» Exercise description
Please report how many lines of the listing hold the word "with". Add nothing to the number.

» Provided material
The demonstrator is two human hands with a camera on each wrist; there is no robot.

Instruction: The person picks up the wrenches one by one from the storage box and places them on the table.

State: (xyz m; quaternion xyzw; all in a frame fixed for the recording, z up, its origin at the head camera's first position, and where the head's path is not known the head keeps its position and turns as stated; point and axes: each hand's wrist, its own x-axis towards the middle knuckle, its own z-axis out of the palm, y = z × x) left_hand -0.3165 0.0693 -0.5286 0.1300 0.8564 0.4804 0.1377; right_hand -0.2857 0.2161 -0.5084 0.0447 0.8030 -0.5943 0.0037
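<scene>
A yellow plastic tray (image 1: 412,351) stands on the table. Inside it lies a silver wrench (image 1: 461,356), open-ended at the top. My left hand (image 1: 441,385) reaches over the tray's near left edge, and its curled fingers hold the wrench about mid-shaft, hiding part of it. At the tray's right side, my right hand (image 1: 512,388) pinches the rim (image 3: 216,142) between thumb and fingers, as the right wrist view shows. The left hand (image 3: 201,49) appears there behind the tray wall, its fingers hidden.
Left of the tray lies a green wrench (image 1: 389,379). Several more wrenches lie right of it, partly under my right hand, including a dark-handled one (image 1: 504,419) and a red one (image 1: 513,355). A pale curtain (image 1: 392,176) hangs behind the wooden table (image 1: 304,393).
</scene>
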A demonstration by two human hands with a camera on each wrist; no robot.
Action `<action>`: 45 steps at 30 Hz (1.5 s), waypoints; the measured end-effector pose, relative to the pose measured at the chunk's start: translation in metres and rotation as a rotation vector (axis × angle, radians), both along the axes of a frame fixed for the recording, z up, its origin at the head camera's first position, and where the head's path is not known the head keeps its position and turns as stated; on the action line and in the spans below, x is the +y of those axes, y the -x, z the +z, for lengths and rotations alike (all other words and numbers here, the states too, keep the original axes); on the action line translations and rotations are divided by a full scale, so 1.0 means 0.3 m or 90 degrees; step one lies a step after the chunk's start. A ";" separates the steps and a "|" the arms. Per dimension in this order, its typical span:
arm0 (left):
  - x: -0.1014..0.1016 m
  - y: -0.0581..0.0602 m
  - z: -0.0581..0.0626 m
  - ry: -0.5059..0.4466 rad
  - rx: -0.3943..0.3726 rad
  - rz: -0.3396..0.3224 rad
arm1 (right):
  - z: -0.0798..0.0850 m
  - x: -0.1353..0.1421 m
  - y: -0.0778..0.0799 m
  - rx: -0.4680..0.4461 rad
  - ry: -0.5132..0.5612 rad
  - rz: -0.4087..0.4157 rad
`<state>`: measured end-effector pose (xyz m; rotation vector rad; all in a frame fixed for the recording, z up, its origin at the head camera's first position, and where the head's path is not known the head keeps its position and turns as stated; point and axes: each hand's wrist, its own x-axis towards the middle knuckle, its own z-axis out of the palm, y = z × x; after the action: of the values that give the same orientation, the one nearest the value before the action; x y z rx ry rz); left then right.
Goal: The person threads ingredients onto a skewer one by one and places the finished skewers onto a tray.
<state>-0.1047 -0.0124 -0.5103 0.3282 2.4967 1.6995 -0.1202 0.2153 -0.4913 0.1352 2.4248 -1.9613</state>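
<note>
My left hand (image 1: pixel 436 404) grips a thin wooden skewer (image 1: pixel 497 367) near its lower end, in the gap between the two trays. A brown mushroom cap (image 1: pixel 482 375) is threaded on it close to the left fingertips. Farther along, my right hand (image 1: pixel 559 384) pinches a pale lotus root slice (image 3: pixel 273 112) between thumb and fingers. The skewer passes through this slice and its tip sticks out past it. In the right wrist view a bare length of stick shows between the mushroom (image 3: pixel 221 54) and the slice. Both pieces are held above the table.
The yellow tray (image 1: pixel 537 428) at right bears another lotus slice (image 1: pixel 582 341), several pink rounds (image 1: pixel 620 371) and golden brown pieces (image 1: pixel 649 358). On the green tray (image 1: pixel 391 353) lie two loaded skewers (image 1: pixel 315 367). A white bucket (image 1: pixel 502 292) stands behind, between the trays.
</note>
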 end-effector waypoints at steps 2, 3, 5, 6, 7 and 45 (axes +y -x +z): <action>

» Your solution
2